TASK DETAILS
List the lines of this listing that hold the word "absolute".
====== RECORDED INFORMATION
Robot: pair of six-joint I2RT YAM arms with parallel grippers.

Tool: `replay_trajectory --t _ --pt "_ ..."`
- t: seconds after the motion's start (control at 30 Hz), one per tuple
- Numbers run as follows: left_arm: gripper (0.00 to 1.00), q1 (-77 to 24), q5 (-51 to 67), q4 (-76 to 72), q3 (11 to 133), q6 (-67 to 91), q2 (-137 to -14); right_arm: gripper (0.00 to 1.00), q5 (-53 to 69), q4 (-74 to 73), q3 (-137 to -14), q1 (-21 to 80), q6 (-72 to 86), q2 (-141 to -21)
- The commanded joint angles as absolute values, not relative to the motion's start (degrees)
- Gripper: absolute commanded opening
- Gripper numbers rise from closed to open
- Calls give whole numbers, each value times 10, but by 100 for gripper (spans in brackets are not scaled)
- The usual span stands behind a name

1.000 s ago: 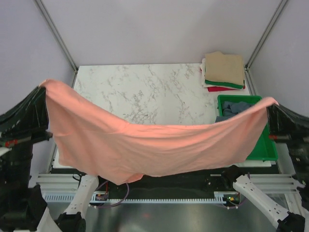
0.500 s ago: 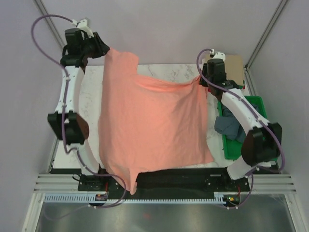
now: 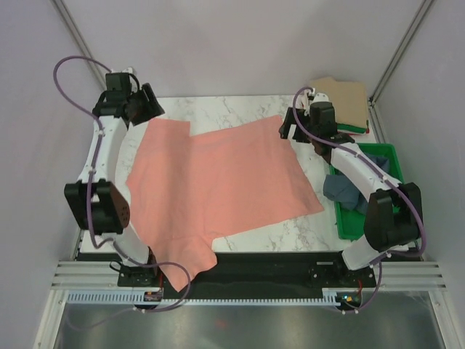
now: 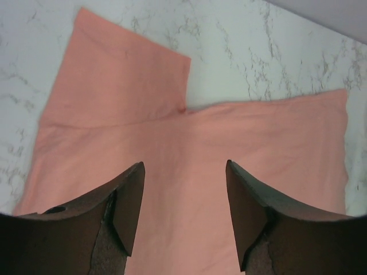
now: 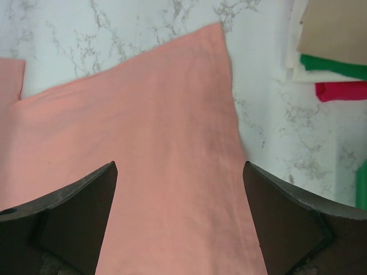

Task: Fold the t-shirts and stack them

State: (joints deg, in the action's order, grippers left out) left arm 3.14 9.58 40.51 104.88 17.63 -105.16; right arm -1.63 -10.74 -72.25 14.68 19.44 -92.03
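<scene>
— Jaws of the left gripper (image 4: 183, 172) and the right gripper (image 5: 179, 172): how are they shown?

— Both pairs are shown parted, with nothing between them. In each wrist view only bare cloth is seen in the gap, and no finger is seen touching it.

— What is hidden or cut off?

— The near hem of the salmon-pink t-shirt (image 3: 218, 182) is draped over the front edge of the marble table (image 3: 240, 109), so its lowest part is seen against the dark frame below. One sleeve is laid flat at the far left corner; the other cannot be made out. The folded stack (image 3: 341, 98) is partly covered by the right arm (image 3: 363, 174) in the top view. In the right wrist view it is cut by the picture's edge, where tan, green, white and red layers are told apart. The green tray (image 3: 378, 147) is crossed by the same arm.

— Where are the grippers held?

— The left one is held above the far left sleeve, the right one above the far right corner of the garment, near the stack.

— What else is marked?

— A slate blue-grey shirt (image 3: 341, 189) is seen crumpled in the tray, just beside the spread garment's right edge.
</scene>
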Motion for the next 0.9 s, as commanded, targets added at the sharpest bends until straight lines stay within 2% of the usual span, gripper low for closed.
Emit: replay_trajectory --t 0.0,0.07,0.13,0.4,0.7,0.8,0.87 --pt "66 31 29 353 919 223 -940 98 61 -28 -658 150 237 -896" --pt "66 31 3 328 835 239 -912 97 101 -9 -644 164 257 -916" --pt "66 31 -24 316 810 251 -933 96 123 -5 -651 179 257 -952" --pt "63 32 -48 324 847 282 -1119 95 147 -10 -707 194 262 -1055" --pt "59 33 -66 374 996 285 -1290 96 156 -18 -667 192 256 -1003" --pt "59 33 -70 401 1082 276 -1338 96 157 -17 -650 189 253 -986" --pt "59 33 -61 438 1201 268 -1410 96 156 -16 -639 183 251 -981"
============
SOLVED EXERCISE
- The commanded joint angles as absolute values, not relative to the motion's start (degrees)
- Gripper: absolute commanded opening

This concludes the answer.